Number of lines below with the word "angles": state it and write nothing more.

• _MATERIAL FOR THE TASK_
=== Begin Enclosure ===

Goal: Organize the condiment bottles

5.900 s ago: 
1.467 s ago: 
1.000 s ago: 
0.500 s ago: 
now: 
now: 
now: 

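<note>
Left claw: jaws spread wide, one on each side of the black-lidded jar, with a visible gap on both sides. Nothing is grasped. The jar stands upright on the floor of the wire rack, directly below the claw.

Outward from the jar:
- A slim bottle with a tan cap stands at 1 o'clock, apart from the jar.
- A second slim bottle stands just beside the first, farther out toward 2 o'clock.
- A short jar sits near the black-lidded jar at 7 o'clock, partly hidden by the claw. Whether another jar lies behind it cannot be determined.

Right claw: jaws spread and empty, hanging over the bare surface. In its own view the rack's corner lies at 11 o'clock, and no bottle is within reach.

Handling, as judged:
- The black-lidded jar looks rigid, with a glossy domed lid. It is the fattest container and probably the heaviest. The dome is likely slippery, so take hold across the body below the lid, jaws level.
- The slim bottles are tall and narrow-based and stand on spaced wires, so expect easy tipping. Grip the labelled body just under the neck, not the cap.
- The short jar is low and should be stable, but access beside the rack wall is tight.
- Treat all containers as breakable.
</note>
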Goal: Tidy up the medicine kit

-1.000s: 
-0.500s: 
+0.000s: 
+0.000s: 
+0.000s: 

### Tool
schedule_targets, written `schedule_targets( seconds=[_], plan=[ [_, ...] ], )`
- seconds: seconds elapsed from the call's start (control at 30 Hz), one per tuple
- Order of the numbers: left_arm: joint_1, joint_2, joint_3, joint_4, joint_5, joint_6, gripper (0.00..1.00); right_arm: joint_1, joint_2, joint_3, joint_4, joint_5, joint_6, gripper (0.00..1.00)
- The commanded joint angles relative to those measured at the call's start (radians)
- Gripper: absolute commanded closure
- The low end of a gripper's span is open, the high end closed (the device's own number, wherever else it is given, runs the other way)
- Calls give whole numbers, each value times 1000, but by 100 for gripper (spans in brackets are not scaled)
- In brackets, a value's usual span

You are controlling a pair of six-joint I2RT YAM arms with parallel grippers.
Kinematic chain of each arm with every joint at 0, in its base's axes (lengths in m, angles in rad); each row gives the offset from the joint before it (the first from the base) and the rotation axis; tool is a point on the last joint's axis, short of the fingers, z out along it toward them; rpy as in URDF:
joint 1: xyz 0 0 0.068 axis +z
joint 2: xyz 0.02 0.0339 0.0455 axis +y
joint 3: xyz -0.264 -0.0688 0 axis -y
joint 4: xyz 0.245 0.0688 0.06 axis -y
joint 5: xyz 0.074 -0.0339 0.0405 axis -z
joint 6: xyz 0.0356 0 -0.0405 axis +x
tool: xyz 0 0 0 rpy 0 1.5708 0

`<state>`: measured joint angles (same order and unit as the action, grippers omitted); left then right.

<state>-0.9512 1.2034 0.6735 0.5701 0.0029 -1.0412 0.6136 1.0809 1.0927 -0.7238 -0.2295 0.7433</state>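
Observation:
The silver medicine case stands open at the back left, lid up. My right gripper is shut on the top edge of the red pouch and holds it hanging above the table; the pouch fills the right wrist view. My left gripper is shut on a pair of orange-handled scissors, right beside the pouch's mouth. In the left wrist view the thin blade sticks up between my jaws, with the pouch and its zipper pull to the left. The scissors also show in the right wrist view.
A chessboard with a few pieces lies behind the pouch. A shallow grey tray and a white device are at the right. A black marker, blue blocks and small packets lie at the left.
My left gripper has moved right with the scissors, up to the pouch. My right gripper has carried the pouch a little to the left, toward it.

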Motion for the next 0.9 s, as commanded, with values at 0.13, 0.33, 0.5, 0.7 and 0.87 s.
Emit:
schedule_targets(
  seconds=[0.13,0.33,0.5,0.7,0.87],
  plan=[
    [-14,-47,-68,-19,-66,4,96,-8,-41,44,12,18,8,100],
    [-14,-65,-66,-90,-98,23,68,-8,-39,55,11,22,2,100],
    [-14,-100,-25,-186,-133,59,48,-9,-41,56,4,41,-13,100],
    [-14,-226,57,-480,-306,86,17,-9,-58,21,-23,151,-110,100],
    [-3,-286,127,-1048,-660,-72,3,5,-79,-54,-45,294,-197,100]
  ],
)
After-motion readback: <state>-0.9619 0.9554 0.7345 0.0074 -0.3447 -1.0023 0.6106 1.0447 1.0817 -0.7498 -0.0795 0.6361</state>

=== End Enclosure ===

• _ANSWER SECTION_
3